## EXERCISE INSTRUCTIONS
When you repeat the listing below, keep every word exactly and leave out each picture.

## PROVIDED DATA
==========

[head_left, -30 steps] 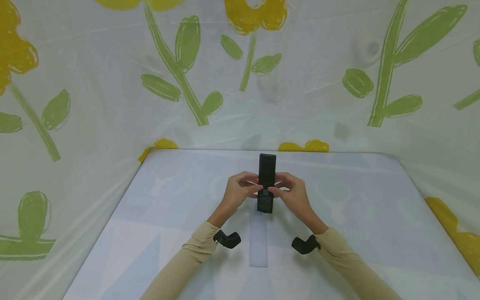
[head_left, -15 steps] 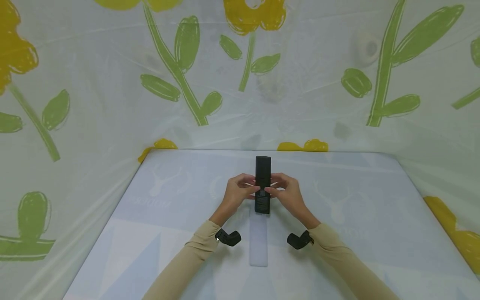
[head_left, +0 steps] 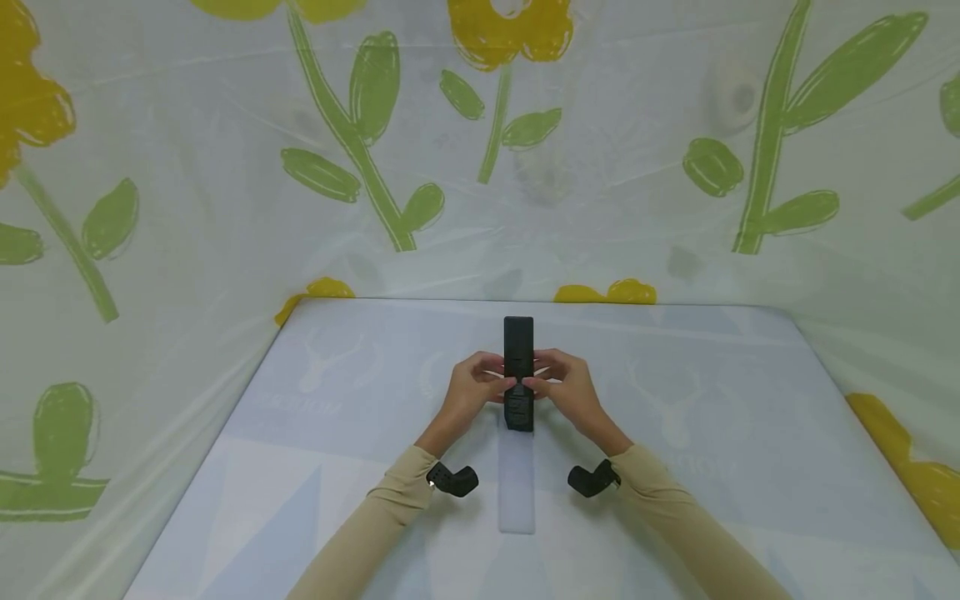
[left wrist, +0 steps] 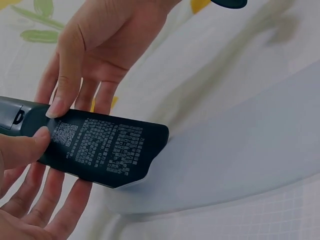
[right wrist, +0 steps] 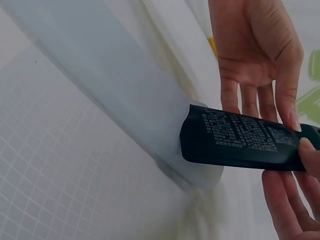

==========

## RESPONSE
[head_left, -30 steps] 
[head_left, -15 steps] 
[head_left, +0 steps] 
[left wrist, +0 steps] 
[right wrist, +0 steps] 

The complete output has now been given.